The data below should be transcribed in full, with no picture included.

[Saved entries]
******************************
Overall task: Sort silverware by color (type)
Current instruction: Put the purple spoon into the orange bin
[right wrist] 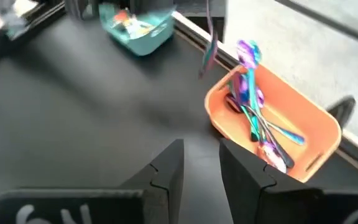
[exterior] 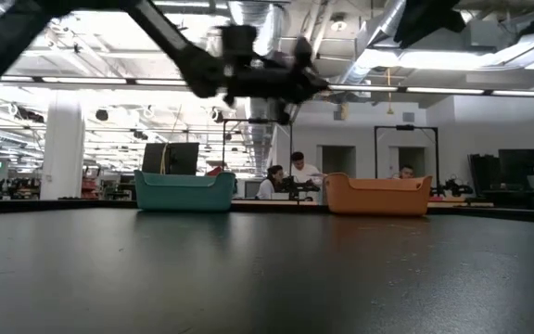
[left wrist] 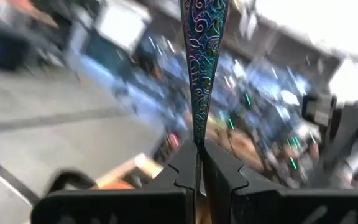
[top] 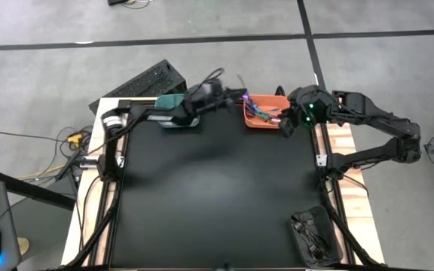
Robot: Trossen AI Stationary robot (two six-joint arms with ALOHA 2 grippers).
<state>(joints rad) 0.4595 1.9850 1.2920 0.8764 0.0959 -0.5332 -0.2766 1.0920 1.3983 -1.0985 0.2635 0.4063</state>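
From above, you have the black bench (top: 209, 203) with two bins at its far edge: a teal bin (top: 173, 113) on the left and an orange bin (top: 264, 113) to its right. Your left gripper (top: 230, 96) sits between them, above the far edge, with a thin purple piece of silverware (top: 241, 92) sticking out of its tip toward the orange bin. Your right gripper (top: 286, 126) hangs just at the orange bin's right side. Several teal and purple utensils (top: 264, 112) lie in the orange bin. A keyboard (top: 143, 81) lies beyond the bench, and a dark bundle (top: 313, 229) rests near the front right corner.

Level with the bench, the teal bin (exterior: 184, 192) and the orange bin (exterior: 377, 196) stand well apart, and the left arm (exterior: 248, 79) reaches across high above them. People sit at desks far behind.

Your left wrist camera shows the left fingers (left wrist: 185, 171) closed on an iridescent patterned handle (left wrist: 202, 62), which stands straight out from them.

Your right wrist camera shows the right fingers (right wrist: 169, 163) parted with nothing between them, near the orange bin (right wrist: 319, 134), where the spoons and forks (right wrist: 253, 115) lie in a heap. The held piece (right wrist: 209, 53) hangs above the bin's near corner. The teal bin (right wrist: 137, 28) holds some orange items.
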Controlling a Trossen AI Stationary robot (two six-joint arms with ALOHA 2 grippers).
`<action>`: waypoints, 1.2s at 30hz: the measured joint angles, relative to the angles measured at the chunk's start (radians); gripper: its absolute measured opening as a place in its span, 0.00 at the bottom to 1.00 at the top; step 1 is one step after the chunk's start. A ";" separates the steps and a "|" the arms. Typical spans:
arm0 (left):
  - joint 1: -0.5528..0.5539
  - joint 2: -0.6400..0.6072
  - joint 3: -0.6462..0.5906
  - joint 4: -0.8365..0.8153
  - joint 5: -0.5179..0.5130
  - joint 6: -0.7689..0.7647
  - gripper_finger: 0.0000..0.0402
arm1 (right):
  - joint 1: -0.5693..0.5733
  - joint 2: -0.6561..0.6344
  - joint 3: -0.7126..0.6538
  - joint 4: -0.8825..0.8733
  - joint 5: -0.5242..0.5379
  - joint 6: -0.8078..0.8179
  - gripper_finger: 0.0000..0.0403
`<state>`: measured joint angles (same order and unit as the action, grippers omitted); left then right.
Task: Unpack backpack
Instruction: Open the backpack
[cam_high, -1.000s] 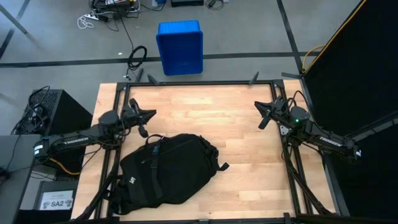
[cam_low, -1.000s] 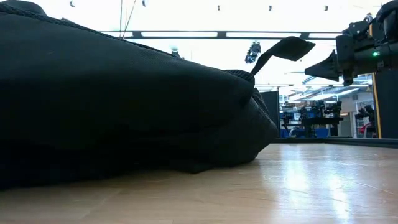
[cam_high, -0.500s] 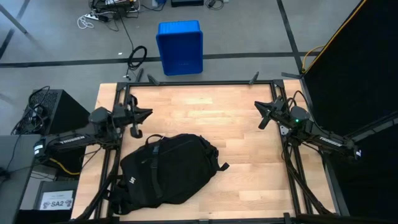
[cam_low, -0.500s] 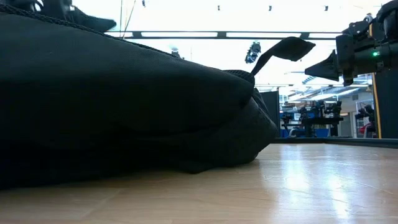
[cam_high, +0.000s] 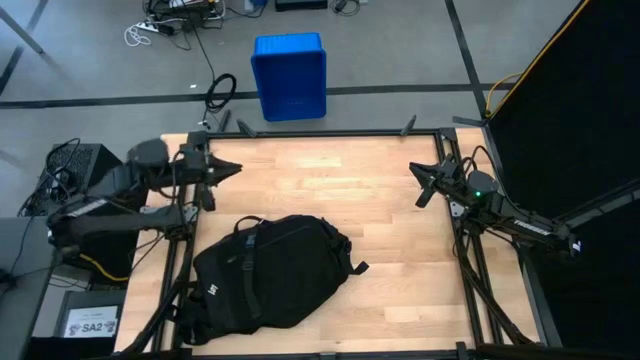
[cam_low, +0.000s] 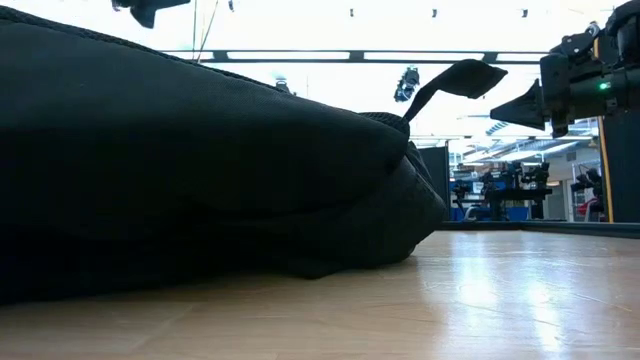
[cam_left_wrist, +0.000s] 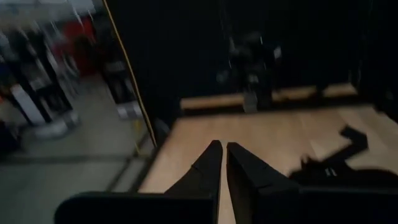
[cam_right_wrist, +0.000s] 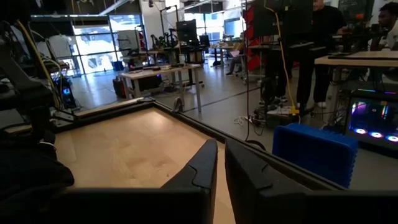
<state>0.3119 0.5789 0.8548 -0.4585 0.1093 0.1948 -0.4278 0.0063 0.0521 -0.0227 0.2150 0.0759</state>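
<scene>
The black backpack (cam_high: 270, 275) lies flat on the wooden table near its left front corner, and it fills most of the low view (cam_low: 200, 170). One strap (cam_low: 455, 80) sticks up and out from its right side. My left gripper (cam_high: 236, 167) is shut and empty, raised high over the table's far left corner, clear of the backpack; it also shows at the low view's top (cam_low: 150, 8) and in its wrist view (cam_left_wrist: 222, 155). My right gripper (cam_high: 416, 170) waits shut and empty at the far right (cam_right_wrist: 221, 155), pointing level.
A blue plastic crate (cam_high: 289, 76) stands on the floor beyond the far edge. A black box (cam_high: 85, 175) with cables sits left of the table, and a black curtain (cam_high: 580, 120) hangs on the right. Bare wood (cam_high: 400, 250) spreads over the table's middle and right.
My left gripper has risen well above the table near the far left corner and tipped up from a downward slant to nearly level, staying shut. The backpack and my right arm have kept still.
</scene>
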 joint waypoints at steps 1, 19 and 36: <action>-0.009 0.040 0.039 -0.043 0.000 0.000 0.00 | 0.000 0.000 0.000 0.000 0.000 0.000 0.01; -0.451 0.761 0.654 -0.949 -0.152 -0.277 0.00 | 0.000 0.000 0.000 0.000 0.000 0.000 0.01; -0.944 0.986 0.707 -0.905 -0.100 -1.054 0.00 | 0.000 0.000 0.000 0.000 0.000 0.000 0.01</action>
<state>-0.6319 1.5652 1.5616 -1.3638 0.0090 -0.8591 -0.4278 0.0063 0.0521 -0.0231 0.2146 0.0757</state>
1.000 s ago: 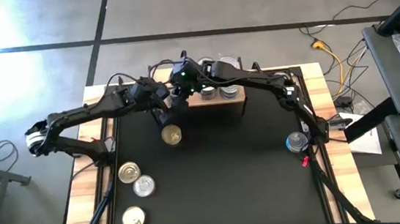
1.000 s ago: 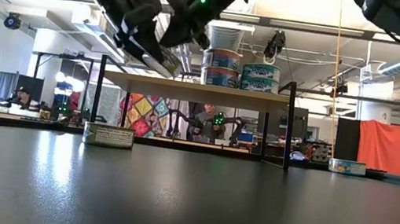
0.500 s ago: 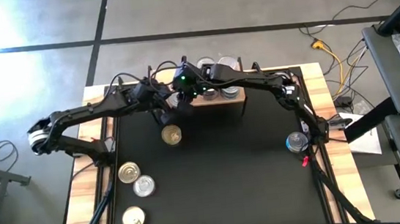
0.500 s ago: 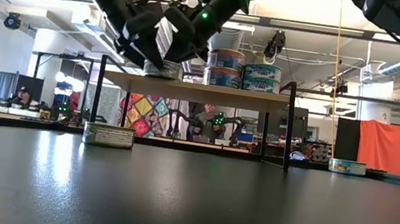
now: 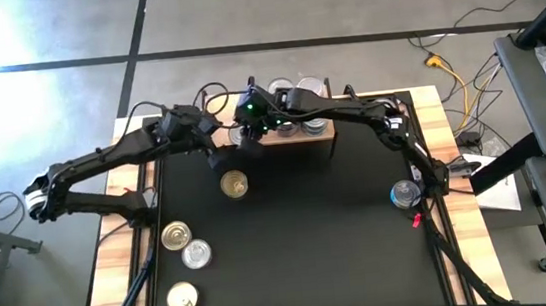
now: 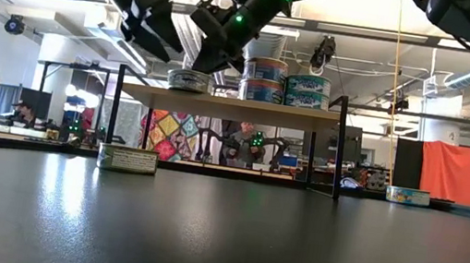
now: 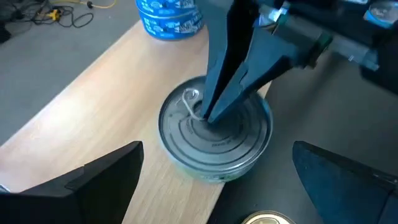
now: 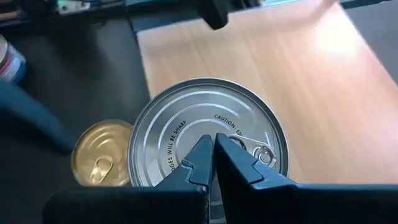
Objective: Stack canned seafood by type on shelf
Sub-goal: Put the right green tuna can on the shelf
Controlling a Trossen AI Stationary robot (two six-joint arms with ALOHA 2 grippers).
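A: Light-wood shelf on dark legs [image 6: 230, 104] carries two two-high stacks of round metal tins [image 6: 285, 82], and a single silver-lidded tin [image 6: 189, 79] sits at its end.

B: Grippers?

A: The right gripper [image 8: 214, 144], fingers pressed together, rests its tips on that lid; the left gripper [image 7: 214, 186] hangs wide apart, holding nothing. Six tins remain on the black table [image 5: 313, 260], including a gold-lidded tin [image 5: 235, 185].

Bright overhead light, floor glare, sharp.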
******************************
> _Reply_:
Overall task: Sort silverware by color (type)
Current instruction: Put the purple spoon into the orange bin
[right wrist] 
[exterior] 
[left wrist] 
[top] 
Robot: Trossen AI Stationary robot (two six-joint arms with ALOHA 2 grippers).
<state>(joints rad) 0.4595 1.9850 1.2920 0.8764 0.0959 -0.5332 -0.2766 1.0920 1.3983 -1.0985 0.2635 0.4063</state>
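From above, you have the black bench (top: 209, 203) with two bins at its far edge: a teal bin (top: 173, 113) on the left and an orange bin (top: 264, 113) to its right. Your left gripper (top: 230, 96) sits between them, above the far edge, with a thin purple piece of silverware (top: 241, 92) sticking out of its tip toward the orange bin. Your right gripper (top: 286, 126) hangs just at the orange bin's right side. Several teal and purple utensils (top: 264, 112) lie in the orange bin. A keyboard (top: 143, 81) lies beyond the bench, and a dark bundle (top: 313, 229) rests near the front right corner.

Level with the bench, the teal bin (exterior: 184, 192) and the orange bin (exterior: 377, 196) stand well apart, and the left arm (exterior: 248, 79) reaches across high above them. People sit at desks far behind.

Your left wrist camera shows the left fingers (left wrist: 185, 171) closed on an iridescent patterned handle (left wrist: 202, 62), which stands straight out from them.

Your right wrist camera shows the right fingers (right wrist: 169, 163) parted with nothing between them, near the orange bin (right wrist: 319, 134), where the spoons and forks (right wrist: 253, 115) lie in a heap. The held piece (right wrist: 209, 53) hangs above the bin's near corner. The teal bin (right wrist: 137, 28) holds some orange items.
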Controlling a Trossen AI Stationary robot (two six-joint arms with ALOHA 2 grippers).
`<action>`: waypoints, 1.2s at 30hz: the measured joint angles, relative to the angles measured at the chunk's start (radians); gripper: its absolute measured opening as a place in its span, 0.00 at the bottom to 1.00 at the top; step 1 is one step after the chunk's start. A ";" separates the steps and a "|" the arms. Typical spans:
arm0 (left):
  - joint 1: -0.5528..0.5539
  - joint 2: -0.6400..0.6072
  - joint 3: -0.6462..0.5906
  - joint 4: -0.8365..0.8153
  - joint 5: -0.5179..0.5130
  - joint 6: -0.7689..0.7647
  - gripper_finger: 0.0000..0.0402
arm1 (right):
  - joint 1: -0.5693..0.5733
  - joint 2: -0.6561..0.6344
  - joint 3: -0.7126..0.6538
  - joint 4: -0.8825..0.8733
  - joint 5: -0.5242..0.5379
  - joint 6: -0.8078..0.8179
  - gripper_finger: 0.0000..0.0403
`<state>`: measured joint angles (same order and unit as the action, grippers omitted); left then right.
Task: Unpack backpack
Instruction: Open the backpack
[cam_high, -1.000s] 
[cam_low, -1.000s] 
[cam_high, -0.500s] 
[cam_low, -0.500s] 
[cam_high, +0.000s] 
[cam_low, +0.000s] 
[cam_left_wrist, +0.000s] 
[cam_right_wrist, +0.000s] 
<state>0.3119 0.5789 0.8548 -0.4585 0.1093 0.1948 -0.4278 0.0063 0.0521 -0.0227 0.2150 0.0759</state>
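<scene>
The black backpack (cam_high: 270, 275) lies flat on the wooden table near its left front corner, and it fills most of the low view (cam_low: 200, 170). One strap (cam_low: 455, 80) sticks up and out from its right side. My left gripper (cam_high: 236, 167) is shut and empty, raised high over the table's far left corner, clear of the backpack; it also shows at the low view's top (cam_low: 150, 8) and in its wrist view (cam_left_wrist: 222, 155). My right gripper (cam_high: 416, 170) waits shut and empty at the far right (cam_right_wrist: 221, 155), pointing level.
A blue plastic crate (cam_high: 289, 76) stands on the floor beyond the far edge. A black box (cam_high: 85, 175) with cables sits left of the table, and a black curtain (cam_high: 580, 120) hangs on the right. Bare wood (cam_high: 400, 250) spreads over the table's middle and right.
My left gripper has risen well above the table near the far left corner and tipped up from a downward slant to nearly level, staying shut. The backpack and my right arm have kept still.
</scene>
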 joint waypoints at steps 1, 19 and 36: <action>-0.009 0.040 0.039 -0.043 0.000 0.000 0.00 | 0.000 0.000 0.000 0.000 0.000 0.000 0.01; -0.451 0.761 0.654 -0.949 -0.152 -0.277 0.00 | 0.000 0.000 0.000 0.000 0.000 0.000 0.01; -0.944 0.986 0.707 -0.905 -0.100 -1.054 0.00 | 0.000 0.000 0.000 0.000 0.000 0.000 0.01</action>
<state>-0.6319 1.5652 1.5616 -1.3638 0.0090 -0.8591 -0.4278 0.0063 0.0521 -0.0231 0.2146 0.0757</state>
1.000 s ago: 
1.000 s ago: 
0.500 s ago: 
0.500 s ago: 
now: 
now: 
now: 
now: 
Objective: Stack canned seafood by type on shelf
Sub-goal: Put the right green tuna can on the shelf
Controlling a Trossen AI Stationary robot (two six-joint arms with ALOHA 2 grippers).
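A: Light-wood shelf on dark legs [image 6: 230, 104] carries two two-high stacks of round metal tins [image 6: 285, 82], and a single silver-lidded tin [image 6: 189, 79] sits at its end.

B: Grippers?

A: The right gripper [image 8: 214, 144], fingers pressed together, rests its tips on that lid; the left gripper [image 7: 214, 186] hangs wide apart, holding nothing. Six tins remain on the black table [image 5: 313, 260], including a gold-lidded tin [image 5: 235, 185].

Bright overhead light, floor glare, sharp.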

This exercise is now finished, and nothing remains to add.